On the evening of May 14, 2020, the CSRC announced that it had made administrative punishment and banned ST Kangmei from entering the market according to law, and decided to order ST Kangmei to make corrections, give a warning and impose a fine of 600,000 yuan, impose a fine of 900,000 yuan to1000,000 yuan on 2/kloc-0, and impose a fine of/kloc-0,000 yuan on 6 main responsible persons. At the same time, the CSRC has transferred the suspected criminal acts of ST Kangmei and related personnel to the judicial organs.
On May 15 (Friday), ST Kangmei opened the daily limit with a 4.83% increase, and did not open the daily limit until the close of the day. Many investors can't help asking: Can you speculate?
On Monday, May 18, ST Kangmei opened 3. 19% higher and closed at the closing price of 2.82 yuan in the previous trading day, with zero increase.

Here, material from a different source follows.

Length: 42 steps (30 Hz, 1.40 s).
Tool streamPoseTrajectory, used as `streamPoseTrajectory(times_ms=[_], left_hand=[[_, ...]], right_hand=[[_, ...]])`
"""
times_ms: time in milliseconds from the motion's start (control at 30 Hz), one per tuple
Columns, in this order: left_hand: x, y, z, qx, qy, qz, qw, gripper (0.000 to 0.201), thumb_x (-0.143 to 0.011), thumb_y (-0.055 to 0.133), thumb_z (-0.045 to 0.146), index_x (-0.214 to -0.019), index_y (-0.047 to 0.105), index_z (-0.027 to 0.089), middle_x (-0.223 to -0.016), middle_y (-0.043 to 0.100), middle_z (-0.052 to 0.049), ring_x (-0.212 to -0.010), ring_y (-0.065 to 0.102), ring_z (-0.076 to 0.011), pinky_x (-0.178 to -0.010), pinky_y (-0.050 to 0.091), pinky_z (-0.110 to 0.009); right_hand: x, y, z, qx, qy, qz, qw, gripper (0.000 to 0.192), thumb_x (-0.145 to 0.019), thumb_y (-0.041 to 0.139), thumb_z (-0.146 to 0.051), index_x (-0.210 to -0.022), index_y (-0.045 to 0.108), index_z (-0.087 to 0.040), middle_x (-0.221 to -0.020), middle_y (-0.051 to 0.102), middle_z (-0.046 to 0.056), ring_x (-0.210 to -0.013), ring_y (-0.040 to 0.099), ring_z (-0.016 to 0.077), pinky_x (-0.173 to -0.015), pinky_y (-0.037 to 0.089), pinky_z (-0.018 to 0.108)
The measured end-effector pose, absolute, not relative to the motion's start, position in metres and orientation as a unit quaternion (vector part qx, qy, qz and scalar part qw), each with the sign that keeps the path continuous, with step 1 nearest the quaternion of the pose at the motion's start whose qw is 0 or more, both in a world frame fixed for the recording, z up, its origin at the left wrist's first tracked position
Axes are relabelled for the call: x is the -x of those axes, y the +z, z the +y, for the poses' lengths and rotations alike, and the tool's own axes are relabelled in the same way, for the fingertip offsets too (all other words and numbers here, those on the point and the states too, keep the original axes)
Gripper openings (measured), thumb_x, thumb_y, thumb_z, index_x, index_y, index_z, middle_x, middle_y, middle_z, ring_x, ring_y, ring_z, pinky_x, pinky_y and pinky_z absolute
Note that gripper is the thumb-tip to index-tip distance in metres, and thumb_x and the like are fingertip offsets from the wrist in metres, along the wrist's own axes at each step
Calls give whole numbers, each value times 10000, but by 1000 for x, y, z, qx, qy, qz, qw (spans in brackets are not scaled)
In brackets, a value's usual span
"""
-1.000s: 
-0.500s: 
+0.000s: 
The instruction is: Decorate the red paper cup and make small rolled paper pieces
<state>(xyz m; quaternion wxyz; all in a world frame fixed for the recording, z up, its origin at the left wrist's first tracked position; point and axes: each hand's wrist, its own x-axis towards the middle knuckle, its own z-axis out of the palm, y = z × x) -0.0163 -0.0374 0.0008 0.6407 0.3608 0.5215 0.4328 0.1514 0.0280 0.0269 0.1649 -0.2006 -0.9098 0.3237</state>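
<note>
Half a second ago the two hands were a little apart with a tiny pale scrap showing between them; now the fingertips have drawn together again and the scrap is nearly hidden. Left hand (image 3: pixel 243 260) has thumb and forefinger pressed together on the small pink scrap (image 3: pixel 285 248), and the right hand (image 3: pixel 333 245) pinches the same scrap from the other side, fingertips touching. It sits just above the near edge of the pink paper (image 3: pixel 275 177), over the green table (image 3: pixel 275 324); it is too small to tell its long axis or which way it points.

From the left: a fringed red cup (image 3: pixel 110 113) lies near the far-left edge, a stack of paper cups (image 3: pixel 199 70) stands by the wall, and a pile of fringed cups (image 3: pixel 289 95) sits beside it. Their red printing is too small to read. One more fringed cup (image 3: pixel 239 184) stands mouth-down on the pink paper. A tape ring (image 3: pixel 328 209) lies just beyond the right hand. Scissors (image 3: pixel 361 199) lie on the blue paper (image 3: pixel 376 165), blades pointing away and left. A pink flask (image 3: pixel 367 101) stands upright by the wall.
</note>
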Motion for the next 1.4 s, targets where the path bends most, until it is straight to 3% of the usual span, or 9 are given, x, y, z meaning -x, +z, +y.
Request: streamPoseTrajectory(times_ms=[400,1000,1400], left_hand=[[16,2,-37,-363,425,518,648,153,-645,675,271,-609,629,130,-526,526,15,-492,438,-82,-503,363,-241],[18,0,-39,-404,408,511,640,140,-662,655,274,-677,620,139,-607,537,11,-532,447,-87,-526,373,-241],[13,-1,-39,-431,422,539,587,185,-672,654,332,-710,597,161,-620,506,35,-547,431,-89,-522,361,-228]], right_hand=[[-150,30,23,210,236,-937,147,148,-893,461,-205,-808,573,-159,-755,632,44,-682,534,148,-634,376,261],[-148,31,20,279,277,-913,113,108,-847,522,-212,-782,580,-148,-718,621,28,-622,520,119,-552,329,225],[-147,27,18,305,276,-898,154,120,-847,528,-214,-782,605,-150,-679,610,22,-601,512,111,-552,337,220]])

In fact, Shengkangmei's financial fraud not only damages its reputation and goodwill, but also may face investor claims and criminal liability. Can you bet? Try it?
In fact, on May 15, 2020, ST has received resignation reports from five key executives: since the announcement, Mr. Ma Xingtian resigned as chairman, general manager, member of nomination committee and strategy committee, Ms. Xu resigned as vice chairman, executive deputy general manager and member of compensation and appraisal committee, Mr. Wang resigned as deputy general manager, Ms. Zhuang Yiqing resigned as chief financial officer and Mr. Wen Shaosheng resigned as deputy general manager.
Final conclusion: A shares have entered the era of one-yuan delisting, so investors must be cautious when buying stocks below 3 yuan! The era of A-share stupid games (the more rubbish, the more violent the hype) is over. This is the beginning of the "best era" of A shares.